[Saved data entries]

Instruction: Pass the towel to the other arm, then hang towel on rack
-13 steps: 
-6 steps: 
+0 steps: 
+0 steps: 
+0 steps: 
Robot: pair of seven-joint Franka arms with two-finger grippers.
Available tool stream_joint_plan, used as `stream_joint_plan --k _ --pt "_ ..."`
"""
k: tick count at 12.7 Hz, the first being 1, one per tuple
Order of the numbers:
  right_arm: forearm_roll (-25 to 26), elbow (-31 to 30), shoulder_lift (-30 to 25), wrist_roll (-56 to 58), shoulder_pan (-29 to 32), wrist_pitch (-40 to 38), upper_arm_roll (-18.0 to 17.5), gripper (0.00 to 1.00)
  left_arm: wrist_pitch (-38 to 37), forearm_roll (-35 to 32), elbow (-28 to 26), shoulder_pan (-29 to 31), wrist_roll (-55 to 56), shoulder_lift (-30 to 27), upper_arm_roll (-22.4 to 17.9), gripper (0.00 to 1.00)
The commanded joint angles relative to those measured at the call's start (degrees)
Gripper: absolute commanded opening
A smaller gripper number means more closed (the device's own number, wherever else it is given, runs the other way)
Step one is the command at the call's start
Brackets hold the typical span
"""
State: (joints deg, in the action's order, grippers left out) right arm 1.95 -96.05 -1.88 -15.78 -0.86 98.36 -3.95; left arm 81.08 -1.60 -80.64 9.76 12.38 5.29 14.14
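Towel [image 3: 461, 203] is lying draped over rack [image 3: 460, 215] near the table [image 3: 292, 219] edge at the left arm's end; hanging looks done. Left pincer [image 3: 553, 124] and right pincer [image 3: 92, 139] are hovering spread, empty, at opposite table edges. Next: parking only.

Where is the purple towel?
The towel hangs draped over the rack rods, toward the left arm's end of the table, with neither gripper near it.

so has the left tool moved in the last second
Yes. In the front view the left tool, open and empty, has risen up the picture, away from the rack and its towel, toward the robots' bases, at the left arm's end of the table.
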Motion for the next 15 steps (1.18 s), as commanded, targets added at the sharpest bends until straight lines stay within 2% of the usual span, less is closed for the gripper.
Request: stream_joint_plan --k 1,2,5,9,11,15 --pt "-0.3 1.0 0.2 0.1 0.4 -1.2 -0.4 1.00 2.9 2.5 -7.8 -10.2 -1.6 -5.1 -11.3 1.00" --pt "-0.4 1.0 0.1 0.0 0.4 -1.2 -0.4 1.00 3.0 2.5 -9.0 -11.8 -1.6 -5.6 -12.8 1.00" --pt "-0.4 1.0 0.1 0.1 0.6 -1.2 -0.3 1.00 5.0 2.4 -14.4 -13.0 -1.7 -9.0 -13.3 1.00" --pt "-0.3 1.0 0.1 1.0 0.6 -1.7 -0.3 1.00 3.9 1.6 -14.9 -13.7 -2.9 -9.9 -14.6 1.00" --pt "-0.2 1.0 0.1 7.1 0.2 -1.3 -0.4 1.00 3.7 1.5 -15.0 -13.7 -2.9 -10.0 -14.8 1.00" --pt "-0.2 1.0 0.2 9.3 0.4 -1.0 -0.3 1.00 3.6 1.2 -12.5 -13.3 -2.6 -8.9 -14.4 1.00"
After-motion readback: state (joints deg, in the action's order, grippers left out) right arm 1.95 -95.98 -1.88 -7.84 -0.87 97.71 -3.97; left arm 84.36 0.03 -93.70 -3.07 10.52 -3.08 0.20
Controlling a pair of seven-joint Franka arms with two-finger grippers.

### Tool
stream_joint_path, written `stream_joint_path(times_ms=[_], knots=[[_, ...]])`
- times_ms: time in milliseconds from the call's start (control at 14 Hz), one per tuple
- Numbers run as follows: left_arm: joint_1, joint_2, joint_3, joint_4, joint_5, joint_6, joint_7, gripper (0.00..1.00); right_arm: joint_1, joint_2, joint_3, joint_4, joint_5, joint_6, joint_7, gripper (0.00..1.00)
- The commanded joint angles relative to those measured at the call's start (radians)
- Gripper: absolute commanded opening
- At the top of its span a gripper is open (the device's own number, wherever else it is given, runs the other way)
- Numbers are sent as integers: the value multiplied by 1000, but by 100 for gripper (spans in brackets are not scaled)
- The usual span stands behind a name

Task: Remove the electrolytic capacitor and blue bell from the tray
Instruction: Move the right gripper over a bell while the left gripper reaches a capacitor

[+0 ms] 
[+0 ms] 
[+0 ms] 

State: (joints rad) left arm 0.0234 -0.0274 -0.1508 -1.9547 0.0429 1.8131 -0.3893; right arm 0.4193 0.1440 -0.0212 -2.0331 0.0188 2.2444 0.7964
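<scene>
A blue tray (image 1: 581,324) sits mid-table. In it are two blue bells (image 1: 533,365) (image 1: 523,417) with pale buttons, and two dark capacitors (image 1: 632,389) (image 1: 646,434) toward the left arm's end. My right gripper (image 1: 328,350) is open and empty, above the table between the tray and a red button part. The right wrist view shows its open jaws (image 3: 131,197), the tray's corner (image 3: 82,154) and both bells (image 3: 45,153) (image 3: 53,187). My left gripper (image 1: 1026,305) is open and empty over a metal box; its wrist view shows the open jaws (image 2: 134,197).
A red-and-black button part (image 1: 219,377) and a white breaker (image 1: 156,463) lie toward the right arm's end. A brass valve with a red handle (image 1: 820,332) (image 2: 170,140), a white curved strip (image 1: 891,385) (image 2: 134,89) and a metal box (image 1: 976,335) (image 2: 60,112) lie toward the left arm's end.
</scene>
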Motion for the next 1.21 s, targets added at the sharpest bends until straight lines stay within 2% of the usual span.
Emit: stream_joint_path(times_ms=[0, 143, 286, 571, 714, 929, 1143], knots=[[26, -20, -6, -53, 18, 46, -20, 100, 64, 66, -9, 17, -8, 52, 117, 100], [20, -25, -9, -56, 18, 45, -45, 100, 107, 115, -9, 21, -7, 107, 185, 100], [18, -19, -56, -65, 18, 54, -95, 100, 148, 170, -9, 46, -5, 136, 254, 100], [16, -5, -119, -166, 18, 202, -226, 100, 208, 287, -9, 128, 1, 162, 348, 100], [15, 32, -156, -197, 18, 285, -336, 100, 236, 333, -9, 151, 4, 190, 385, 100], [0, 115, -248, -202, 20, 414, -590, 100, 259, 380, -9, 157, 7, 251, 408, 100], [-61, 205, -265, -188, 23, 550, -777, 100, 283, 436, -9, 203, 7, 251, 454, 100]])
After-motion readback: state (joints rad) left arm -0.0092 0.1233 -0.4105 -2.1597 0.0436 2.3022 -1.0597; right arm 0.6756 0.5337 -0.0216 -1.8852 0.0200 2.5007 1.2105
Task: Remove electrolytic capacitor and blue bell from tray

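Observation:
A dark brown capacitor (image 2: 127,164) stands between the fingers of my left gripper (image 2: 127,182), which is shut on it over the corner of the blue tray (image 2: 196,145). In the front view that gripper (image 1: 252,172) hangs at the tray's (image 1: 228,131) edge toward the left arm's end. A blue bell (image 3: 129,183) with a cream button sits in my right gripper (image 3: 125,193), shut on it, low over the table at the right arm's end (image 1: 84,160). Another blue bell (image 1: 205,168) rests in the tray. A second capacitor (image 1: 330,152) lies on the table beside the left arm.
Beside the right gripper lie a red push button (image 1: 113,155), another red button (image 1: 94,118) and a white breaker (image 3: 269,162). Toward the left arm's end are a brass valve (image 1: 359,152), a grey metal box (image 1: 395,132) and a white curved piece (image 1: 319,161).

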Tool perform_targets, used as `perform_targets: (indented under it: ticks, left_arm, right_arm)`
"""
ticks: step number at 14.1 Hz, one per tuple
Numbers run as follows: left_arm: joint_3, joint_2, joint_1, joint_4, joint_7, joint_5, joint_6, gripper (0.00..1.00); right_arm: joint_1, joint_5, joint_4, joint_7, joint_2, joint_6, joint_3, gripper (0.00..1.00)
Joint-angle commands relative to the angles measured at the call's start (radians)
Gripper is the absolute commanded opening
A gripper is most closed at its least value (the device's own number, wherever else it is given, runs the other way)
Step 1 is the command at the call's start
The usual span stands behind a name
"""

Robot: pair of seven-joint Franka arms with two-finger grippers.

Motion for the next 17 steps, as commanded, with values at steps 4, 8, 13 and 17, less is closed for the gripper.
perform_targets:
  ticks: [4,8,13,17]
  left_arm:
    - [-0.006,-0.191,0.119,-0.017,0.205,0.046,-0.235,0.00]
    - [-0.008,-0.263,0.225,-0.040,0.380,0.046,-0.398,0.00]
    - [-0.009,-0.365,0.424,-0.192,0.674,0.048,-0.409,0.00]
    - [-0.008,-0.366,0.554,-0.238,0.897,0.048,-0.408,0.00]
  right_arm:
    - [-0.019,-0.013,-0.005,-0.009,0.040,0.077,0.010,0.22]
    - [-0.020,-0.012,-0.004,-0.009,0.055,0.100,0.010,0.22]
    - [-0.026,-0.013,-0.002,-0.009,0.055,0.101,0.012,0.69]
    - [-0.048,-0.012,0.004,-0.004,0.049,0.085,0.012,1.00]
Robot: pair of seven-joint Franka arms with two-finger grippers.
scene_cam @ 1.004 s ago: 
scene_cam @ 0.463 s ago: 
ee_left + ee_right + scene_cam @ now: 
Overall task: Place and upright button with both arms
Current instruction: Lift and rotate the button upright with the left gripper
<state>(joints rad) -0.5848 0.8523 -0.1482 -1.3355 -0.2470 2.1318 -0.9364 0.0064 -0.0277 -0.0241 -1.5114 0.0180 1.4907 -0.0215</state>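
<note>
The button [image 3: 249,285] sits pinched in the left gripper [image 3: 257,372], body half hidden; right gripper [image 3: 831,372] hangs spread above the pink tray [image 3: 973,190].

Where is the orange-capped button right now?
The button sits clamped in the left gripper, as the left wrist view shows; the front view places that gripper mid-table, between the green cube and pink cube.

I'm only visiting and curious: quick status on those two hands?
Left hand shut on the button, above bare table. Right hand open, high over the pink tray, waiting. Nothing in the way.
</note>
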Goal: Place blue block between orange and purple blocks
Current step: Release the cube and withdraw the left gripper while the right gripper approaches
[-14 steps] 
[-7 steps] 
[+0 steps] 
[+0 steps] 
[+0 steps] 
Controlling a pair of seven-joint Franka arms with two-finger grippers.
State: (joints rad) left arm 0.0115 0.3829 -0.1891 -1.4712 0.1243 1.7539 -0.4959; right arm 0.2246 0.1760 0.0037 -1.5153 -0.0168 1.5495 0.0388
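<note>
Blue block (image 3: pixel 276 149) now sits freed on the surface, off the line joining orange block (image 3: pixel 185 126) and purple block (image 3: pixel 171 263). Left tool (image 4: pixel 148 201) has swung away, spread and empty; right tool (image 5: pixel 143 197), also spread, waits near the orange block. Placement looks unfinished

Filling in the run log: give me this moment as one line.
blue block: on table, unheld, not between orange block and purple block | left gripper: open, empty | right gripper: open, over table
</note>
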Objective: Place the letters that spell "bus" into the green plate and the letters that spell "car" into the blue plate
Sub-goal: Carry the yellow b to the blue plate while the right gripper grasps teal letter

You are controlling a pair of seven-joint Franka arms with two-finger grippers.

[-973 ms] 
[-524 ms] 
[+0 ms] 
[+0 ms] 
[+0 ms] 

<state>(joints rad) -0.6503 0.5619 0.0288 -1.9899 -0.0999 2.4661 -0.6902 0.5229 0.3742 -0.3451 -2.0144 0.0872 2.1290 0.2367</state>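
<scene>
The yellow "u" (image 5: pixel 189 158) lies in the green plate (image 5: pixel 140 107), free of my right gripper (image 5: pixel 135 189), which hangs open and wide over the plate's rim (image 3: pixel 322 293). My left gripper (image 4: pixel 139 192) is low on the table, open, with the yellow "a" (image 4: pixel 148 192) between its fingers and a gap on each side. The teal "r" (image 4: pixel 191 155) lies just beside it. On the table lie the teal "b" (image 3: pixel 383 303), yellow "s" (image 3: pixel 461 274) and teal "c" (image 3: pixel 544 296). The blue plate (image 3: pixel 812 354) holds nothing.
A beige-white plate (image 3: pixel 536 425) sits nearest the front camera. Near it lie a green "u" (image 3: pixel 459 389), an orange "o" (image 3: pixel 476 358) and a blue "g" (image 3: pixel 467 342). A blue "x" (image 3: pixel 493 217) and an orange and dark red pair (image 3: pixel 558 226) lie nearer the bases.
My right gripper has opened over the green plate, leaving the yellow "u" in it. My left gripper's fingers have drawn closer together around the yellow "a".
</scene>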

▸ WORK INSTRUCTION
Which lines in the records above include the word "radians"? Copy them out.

▸ PROBLEM SOLUTION
- The commanded joint angles relative to those measured at the call's start (radians)
Joint-angle commands relative to the angles measured at the call's start (radians)

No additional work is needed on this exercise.